- TASK DIRECTIONS -
Down to the last line, restate the material below exactly.

- INPUT DATA -
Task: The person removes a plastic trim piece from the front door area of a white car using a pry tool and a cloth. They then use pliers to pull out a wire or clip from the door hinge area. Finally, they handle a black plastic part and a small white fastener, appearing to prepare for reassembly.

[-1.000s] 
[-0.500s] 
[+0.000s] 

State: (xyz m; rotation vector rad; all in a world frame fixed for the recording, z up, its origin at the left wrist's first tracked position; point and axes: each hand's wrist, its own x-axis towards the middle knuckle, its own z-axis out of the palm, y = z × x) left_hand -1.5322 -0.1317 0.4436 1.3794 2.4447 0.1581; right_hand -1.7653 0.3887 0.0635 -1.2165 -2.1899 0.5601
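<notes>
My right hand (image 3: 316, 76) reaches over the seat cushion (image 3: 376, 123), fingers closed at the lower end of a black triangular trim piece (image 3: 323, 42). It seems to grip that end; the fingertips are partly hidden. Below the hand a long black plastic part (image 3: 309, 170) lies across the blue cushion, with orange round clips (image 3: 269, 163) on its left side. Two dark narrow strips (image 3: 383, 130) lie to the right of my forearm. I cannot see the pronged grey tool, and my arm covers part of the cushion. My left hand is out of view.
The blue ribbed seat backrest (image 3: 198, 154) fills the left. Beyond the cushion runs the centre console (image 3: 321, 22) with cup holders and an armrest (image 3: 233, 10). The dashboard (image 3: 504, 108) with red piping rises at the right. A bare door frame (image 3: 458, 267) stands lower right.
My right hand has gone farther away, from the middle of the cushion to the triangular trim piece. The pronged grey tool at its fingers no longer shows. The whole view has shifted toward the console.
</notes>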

- FINISHED EXERCISE -
Task: The person removes a plastic trim piece from the front door area of a white car using a pry tool and a cloth. They then use pliers to pull out a wire or clip from the door hinge area. Finally, they handle a black plastic part and a small white fastener, appearing to prepare for reassembly.

[-1.000s] 
[-0.500s] 
[+0.000s] 

State: (xyz m; rotation vector rad; all in a world frame fixed for the recording, z up, its origin at the left wrist's first tracked position; point and axes: each hand's wrist, its own x-axis towards the middle knuckle, its own z-axis out of the palm, y = z × x) left_hand -1.5322 -0.1317 0.4436 1.3794 2.4447 0.1581; right_hand -1.7653 0.3887 0.0635 -1.2165 -2.1899 0.5601
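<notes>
My right hand (image 3: 316, 76) reaches over the seat cushion (image 3: 376, 123), fingers closed at the lower end of a black triangular trim piece (image 3: 323, 42). It seems to grip that end; the fingertips are partly hidden. Below the hand a long black plastic part (image 3: 309, 170) lies across the blue cushion, with orange round clips (image 3: 269, 163) on its left side. Two dark narrow strips (image 3: 383, 130) lie to the right of my forearm. I cannot see the pronged grey tool, and my arm covers part of the cushion. My left hand is out of view.
The blue ribbed seat backrest (image 3: 198, 154) fills the left. Beyond the cushion runs the centre console (image 3: 321, 22) with cup holders and an armrest (image 3: 233, 10). The dashboard (image 3: 504, 108) with red piping rises at the right. A bare door frame (image 3: 458, 267) stands lower right.
My right hand has gone farther away, from the middle of the cushion to the triangular trim piece. The pronged grey tool at its fingers no longer shows. The whole view has shifted toward the console.
</notes>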

There is nothing further in this answer.